### DIRECTIONS FOR THIS TASK
Output only the stretch of the listing that starts at the line containing "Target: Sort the" and ends at the line containing "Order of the", reproduced exactly with both ends.

-------- DATA TO EXAMINE --------

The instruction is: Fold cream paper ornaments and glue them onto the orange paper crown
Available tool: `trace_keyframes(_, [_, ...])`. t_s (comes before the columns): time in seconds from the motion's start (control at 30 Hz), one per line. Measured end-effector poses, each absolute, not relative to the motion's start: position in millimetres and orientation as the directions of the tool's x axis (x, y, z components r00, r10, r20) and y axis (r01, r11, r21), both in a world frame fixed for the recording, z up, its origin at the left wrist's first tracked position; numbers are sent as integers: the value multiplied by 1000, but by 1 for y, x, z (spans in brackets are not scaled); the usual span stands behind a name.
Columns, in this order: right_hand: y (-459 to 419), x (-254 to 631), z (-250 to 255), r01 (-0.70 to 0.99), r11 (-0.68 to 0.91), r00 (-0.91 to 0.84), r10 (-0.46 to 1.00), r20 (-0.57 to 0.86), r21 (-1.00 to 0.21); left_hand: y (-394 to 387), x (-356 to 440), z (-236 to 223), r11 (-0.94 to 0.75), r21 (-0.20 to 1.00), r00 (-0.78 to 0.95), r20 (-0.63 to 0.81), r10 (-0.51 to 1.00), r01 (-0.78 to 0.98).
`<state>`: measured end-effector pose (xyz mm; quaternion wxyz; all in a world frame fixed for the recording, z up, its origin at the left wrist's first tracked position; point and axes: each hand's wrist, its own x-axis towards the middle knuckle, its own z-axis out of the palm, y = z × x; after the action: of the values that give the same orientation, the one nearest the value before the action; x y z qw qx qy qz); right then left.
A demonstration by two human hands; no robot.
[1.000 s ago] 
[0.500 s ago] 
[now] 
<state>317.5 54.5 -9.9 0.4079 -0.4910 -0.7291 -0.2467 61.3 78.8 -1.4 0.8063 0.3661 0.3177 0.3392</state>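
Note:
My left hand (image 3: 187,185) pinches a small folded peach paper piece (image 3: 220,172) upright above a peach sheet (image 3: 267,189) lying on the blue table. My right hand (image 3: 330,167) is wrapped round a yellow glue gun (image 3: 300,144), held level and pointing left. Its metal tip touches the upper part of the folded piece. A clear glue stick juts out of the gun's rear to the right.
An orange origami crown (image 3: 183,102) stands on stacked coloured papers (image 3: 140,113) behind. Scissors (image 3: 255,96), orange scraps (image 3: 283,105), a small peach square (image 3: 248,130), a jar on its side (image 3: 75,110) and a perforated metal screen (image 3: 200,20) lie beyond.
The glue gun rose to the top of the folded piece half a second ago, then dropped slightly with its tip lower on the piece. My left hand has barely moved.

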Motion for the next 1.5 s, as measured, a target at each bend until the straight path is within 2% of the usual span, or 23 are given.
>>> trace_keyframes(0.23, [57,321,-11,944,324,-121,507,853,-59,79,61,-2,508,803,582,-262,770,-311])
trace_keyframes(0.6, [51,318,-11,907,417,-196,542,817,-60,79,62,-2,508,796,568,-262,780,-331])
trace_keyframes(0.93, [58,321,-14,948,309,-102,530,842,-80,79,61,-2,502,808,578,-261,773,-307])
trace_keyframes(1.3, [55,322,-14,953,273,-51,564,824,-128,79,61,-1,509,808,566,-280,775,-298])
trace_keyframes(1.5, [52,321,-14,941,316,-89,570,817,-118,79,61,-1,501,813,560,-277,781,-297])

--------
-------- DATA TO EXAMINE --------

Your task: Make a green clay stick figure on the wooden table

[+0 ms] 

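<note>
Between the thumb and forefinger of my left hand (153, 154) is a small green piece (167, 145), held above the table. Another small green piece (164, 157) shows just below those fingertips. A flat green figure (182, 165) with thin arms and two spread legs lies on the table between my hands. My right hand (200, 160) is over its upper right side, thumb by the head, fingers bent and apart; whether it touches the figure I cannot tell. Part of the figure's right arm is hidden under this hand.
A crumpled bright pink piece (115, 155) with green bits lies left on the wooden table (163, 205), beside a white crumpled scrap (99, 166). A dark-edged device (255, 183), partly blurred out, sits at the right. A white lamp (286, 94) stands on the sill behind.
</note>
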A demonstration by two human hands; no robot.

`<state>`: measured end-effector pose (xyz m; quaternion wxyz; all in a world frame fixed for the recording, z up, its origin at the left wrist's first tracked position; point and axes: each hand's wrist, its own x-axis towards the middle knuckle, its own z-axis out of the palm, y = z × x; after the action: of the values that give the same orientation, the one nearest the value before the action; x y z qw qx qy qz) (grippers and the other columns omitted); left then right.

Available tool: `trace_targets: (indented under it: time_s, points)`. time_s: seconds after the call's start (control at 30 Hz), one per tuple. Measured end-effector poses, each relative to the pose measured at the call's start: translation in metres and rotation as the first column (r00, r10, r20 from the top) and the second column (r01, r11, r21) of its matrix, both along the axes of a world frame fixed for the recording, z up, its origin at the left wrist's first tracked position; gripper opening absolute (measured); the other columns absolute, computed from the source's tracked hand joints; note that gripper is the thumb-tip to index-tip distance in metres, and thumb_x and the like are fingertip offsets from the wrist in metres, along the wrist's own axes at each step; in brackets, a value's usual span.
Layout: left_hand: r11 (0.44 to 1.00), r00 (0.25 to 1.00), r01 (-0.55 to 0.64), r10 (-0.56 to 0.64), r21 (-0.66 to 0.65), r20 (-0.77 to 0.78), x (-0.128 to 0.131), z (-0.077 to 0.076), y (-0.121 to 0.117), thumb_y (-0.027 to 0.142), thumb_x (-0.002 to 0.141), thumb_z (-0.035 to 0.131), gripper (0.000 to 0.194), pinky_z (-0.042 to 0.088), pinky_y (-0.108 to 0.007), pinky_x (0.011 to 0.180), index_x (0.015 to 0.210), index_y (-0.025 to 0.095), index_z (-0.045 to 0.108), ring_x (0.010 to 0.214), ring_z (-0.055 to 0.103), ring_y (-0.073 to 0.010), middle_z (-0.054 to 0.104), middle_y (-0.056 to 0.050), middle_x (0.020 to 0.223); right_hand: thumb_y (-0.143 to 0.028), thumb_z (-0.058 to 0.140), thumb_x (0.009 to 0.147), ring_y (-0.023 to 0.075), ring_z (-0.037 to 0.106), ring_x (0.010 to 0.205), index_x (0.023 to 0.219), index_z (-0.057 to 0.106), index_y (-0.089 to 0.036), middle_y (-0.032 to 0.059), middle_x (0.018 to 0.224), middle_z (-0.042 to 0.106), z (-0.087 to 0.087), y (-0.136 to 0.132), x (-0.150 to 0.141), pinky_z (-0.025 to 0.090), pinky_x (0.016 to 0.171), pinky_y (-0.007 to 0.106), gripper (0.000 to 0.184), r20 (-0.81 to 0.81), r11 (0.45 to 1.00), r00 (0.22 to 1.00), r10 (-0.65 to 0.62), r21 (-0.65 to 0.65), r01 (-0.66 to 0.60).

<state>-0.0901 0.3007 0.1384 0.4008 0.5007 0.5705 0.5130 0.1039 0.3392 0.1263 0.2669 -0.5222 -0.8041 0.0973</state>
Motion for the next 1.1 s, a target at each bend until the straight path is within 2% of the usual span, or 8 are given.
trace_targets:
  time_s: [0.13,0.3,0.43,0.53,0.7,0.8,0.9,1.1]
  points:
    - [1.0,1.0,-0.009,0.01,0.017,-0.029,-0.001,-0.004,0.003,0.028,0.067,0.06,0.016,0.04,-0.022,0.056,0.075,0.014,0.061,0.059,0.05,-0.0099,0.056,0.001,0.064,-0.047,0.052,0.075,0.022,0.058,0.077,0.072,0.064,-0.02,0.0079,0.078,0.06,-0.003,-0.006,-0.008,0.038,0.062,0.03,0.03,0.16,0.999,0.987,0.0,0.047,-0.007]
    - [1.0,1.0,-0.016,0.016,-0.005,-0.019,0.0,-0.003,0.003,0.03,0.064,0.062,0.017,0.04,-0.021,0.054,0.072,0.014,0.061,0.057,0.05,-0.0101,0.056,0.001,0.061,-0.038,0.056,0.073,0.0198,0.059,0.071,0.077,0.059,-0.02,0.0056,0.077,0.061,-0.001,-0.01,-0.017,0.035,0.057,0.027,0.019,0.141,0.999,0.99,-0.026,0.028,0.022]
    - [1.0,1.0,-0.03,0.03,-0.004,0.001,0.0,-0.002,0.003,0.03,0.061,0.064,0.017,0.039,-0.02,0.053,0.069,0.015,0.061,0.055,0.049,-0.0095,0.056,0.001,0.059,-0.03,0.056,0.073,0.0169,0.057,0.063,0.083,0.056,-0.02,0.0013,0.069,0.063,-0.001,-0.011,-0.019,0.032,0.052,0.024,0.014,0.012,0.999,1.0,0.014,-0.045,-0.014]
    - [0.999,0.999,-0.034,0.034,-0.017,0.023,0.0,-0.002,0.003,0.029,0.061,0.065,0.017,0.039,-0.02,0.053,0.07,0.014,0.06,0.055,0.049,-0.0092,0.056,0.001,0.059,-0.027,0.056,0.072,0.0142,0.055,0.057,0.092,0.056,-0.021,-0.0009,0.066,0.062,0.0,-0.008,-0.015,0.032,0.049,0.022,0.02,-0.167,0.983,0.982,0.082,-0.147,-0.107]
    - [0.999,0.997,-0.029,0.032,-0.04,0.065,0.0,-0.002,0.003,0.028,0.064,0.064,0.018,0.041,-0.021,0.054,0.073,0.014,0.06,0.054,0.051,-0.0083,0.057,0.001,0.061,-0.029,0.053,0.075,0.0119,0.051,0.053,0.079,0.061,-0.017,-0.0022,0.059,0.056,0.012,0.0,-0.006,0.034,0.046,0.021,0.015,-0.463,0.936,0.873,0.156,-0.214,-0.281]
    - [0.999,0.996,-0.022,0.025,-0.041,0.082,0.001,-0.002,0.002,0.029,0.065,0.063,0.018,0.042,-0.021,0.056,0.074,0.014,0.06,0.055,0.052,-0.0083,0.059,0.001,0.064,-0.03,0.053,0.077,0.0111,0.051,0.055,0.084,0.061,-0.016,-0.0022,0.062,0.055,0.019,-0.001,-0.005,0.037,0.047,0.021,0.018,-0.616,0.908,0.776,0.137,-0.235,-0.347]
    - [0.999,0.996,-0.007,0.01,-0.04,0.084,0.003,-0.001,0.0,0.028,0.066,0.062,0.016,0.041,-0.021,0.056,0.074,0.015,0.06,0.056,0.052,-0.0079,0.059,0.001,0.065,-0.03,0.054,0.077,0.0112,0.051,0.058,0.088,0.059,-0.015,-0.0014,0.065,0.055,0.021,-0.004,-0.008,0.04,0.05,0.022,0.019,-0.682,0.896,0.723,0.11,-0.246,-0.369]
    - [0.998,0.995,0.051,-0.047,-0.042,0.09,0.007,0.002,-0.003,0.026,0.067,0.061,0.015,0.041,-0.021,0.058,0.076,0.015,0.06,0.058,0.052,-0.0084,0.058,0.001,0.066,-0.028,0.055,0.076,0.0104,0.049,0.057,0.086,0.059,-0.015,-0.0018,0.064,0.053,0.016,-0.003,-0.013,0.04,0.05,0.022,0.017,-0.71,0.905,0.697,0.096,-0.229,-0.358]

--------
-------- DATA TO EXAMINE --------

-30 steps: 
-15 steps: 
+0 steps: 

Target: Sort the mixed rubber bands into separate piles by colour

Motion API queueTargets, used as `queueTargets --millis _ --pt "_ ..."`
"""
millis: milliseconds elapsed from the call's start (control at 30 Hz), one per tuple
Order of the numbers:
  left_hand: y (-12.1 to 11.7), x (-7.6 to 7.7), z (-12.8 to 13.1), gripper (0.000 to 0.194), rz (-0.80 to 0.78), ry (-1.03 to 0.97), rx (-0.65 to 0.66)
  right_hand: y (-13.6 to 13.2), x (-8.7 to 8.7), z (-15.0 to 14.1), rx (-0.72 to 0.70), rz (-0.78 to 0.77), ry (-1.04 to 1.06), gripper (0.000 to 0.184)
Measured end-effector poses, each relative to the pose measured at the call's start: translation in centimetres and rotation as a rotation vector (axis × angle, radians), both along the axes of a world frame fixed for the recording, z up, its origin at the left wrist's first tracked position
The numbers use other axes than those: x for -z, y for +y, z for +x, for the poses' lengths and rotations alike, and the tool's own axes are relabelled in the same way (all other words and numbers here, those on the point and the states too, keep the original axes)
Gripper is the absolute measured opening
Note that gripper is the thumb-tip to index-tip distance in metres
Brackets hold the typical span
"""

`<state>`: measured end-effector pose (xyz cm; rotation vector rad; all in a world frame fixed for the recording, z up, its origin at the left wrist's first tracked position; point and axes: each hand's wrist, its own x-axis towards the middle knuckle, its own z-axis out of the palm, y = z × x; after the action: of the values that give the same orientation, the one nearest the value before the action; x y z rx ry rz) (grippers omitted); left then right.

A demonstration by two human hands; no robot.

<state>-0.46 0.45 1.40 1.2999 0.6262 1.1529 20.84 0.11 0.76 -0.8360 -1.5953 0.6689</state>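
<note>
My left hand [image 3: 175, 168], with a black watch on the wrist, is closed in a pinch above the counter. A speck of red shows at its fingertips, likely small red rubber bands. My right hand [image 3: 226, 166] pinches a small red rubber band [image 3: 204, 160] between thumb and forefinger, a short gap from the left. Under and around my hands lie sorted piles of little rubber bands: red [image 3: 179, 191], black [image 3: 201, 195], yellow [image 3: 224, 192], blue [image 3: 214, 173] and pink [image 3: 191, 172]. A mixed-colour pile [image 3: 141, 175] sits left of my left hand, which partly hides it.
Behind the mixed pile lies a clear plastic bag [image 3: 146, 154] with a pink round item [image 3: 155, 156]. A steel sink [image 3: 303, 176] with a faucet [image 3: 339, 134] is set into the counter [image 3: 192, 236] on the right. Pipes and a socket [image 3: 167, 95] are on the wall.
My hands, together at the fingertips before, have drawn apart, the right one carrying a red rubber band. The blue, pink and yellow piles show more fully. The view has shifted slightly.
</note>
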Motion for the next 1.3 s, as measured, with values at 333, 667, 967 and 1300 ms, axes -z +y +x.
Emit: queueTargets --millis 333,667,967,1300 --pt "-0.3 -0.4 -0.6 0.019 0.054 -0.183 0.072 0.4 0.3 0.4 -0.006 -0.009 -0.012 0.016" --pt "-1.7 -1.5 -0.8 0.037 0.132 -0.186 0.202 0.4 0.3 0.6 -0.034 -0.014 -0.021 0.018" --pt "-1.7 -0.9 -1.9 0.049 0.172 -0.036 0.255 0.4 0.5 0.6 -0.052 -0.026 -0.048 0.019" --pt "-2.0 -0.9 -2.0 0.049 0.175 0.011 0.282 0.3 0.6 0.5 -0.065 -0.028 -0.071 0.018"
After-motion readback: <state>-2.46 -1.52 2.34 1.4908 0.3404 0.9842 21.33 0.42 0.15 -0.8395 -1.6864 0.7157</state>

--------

### OUTPUT FOR THIS TASK
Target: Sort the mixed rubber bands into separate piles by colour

Motion API queueTargets, used as `queueTargets --millis _ --pt "_ ..."`
"""
millis: milliseconds elapsed from the call's start (control at 30 Hz), one per tuple
Order of the numbers:

Exercise complete, with nothing further to add.